The May/Robbins axis has almost reached victory, and is putting finishing touches to its astonishing plan for the UK to remain under EU control for trade and a wide penumbra of associated dimensions of our national life. According to reports, the Chequers plan, plus other concessions to the EU, is to be rammed through a pusillanimous Cabinet tomorrow.
Olly Robbins’s ‘war gaming’ of this, along with Downing Street’s long-running assault on Boris Johnson, the one figure who might have been able to reverse this path to perdition, has been barely resisted: triumph of surrender in plain sight, attracting only hand-wringing and mutterings from those who know the truth of what is going on.
The longer the European Research Group (ERG) spoke of nearly 48 letters going in to the 1922 Committee, the more credibility they lost, and now look a sorry band of ineffectual moaners, with May made to look decisive and strong – if not stable. ‘We’re backing Theresa’, say the likes of Gove and Fox, as Theresa is backing Barnier.
Downing Street and Whitehall have been subtle in neutralising and defeating not Barnier but Brexiteers, repeatedly using delay to squeeze their options away. Hammond’s Budget was nakedly political, as pundits pointed out, a Del Boy giveaway with the coda of ‘No deal will mean these sweeties are removed and disaster will descend’, omitting the obvious point that no deal will save the UK at least £39billion. Mrs May then went to . . . Norway, fancy that! There her well-briefed Norwegian counterpart helpfully said that the ‘Norway Option’, recently proposed by Nick Boles and others, was a non-starter: Norway would reject it. How fortunate for the May/Robbins axis that another feasible alternative to the Chequers surrender plan was closed off.
Meantime Dominc Raab has been fizzing around like the jester in a Shakespearean tragedy, playing the part of standing up for the UK, announcing a deal is nearly done, jetting to Belfast for a night visit. Remainer deputy PM David Lidington out of the blue announced on Friday that the UK would ‘stand by its commitments to the EU on the border issue’ – he meant Mrs May’s seditious agreement on December 8 to toe the EU line on the customs arrangements between North and South, along with her donation of £39billion about which she recently said ‘we pay our bills’, or again in reality, ‘her bills’.
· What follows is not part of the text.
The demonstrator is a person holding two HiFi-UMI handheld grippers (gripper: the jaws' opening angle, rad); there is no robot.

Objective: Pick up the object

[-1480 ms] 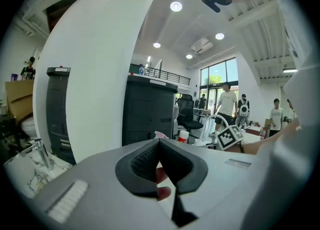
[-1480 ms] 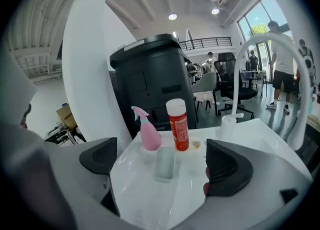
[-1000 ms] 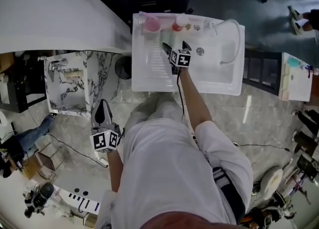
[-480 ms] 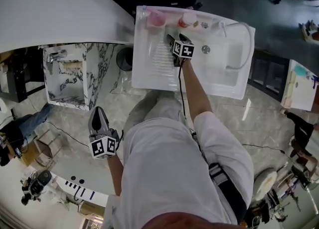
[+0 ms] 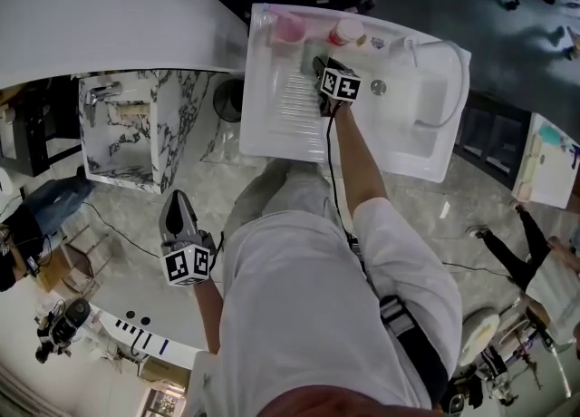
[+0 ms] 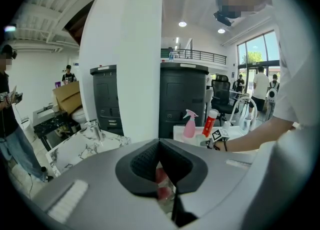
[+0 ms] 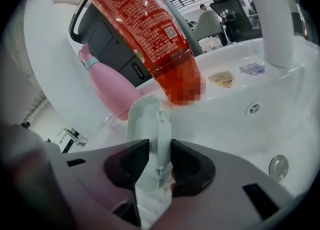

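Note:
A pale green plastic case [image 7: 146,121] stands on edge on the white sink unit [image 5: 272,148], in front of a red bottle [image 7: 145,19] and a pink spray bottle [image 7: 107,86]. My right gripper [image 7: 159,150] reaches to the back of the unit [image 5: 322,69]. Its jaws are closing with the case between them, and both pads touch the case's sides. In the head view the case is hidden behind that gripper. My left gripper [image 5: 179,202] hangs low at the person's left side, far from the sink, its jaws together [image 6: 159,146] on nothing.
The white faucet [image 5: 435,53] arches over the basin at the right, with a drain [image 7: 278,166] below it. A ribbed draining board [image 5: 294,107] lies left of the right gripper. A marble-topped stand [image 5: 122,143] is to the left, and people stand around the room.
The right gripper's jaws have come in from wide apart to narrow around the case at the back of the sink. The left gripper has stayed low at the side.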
At the same time the new Remainer Andrea Leadsom, Leader of the House, announced that by the time the Commons votes on the May/Robbins deal there will be no time to look into any alternative deal, in particular Canada-plus which is a genuine exit option and anathema to Remainer May. Was it not a protocol of the civil service that it would always make plans to cover all contingencies – has this been negated for political purposes?
So these bit-part ‘ministers’ have been feeding into this choreography the fact that surrender is imminent and that no other plan is being or will be considered. May successfully wasted the summer clucking around Europe then did her masochistic Salzburg self-immolation so she could ‘fight back’ on her return, Union Flags behind her, ‘standing up for Britain’ in her determination to surrender sovereignty and control of trade. As with Heath’s sell-out in 1971, the fisheries betrayal is being well hidden and covered by deceptive words from Mr Gove. This ongoing sell-out is outraging the Scots: May’s declaration that she is saving the Union is, as ever, simply the reverse of the truth.
Boris Johnson should certainly not, as reported, be hoisting the white flag about his own desire to oust Mrs May and pursue a Canada-plus free trade future, a genuine Brexit. Brexit is about more than his personal aspirations. He seemed to be the only politician wanting to defeat the Chequers kowtow and deliver what the massive referendum vote expected. Now he needs to stay at the helm and, like any good general, wait for the right moment to strike despite the sense of hopelessness prevailing at the moment. To announce the resignation of his aspirations is merely to confirm the accusations levelled against him: that he has a habit of bottling it at the critical moment. If the ERG means anything, it has to mount a challenge to May now, before she signs away our national self-determination. Once the no-confidence grenade is exploded, everything changes as MPs are forced to consider Mrs May a disaster in fighting general elections.
If the May/Robbins axis succeeds with this turning of Leave into Remain by way of deception of all kinds, including the Treasury’s Project Fear inflated to a threat level akin to that of the Angel of Death passing over every home in the land, this will be a unique event in European history – a powerful rich nation failing to protect itself and its trading independence from annexation. The art of war is to subdue your enemy without fighting: Barnier is almost at that point. Party before country seems yet again to be Conservative ideology, cloaked in the most deceptive language designed to mask, until much later, the enormity of what will have been conceded.